PROBLEM TO SOLVE: Restate the data exactly, with nothing altered.
□ □ □ □ □ □ □
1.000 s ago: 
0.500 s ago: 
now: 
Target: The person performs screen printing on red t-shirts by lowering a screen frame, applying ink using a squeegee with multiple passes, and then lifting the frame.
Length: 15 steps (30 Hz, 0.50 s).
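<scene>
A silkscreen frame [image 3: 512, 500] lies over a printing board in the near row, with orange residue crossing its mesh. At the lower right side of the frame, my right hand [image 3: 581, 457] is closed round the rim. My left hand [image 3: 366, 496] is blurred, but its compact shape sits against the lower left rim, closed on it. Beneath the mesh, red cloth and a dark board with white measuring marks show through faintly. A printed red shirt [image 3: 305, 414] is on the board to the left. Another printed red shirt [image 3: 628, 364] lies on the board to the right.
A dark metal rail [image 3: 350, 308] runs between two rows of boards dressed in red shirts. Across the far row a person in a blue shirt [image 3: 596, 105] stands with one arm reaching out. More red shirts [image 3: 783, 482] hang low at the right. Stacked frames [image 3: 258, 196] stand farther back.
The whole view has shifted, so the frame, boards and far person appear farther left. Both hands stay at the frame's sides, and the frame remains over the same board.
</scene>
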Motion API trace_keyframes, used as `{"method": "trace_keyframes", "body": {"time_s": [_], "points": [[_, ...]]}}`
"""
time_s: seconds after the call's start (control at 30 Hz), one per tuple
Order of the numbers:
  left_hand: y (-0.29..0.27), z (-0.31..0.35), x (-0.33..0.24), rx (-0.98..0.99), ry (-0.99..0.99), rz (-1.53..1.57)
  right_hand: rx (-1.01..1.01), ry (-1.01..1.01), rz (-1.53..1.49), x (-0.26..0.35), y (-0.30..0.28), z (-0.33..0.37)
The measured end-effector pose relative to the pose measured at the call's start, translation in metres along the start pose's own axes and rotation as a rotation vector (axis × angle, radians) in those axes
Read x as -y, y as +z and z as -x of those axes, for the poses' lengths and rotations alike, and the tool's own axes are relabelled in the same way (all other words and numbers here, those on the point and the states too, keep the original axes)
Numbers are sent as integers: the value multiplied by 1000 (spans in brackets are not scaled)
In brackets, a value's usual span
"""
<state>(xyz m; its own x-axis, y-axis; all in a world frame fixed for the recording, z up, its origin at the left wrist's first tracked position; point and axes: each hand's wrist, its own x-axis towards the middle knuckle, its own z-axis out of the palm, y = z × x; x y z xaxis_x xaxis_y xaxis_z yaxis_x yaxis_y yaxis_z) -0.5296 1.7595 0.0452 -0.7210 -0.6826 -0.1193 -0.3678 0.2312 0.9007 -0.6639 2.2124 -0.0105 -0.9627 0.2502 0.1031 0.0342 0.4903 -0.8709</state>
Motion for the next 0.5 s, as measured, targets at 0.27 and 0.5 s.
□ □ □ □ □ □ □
OUTPUT FOR THIS TASK:
1.000 s ago: 
0.500 s ago: 
now: 
Target: The person performs screen printing on red t-shirts by lowering a screen frame, applying ink using a squeegee with multiple passes, and then lifting the frame.
Length: 15 steps (30 Hz, 0.50 s).
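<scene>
A silkscreen frame [image 3: 512, 500] lies over a printing board in the near row, with orange residue crossing its mesh. At the lower right side of the frame, my right hand [image 3: 581, 457] is closed round the rim. My left hand [image 3: 366, 496] is blurred, but its compact shape sits against the lower left rim, closed on it. Beneath the mesh, red cloth and a dark board with white measuring marks show through faintly. A printed red shirt [image 3: 305, 414] is on the board to the left. Another printed red shirt [image 3: 628, 364] lies on the board to the right.
A dark metal rail [image 3: 350, 308] runs between two rows of boards dressed in red shirts. Across the far row a person in a blue shirt [image 3: 596, 105] stands with one arm reaching out. More red shirts [image 3: 783, 482] hang low at the right. Stacked frames [image 3: 258, 196] stand farther back.
The whole view has shifted, so the frame, boards and far person appear farther left. Both hands stay at the frame's sides, and the frame remains over the same board.
</scene>
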Motion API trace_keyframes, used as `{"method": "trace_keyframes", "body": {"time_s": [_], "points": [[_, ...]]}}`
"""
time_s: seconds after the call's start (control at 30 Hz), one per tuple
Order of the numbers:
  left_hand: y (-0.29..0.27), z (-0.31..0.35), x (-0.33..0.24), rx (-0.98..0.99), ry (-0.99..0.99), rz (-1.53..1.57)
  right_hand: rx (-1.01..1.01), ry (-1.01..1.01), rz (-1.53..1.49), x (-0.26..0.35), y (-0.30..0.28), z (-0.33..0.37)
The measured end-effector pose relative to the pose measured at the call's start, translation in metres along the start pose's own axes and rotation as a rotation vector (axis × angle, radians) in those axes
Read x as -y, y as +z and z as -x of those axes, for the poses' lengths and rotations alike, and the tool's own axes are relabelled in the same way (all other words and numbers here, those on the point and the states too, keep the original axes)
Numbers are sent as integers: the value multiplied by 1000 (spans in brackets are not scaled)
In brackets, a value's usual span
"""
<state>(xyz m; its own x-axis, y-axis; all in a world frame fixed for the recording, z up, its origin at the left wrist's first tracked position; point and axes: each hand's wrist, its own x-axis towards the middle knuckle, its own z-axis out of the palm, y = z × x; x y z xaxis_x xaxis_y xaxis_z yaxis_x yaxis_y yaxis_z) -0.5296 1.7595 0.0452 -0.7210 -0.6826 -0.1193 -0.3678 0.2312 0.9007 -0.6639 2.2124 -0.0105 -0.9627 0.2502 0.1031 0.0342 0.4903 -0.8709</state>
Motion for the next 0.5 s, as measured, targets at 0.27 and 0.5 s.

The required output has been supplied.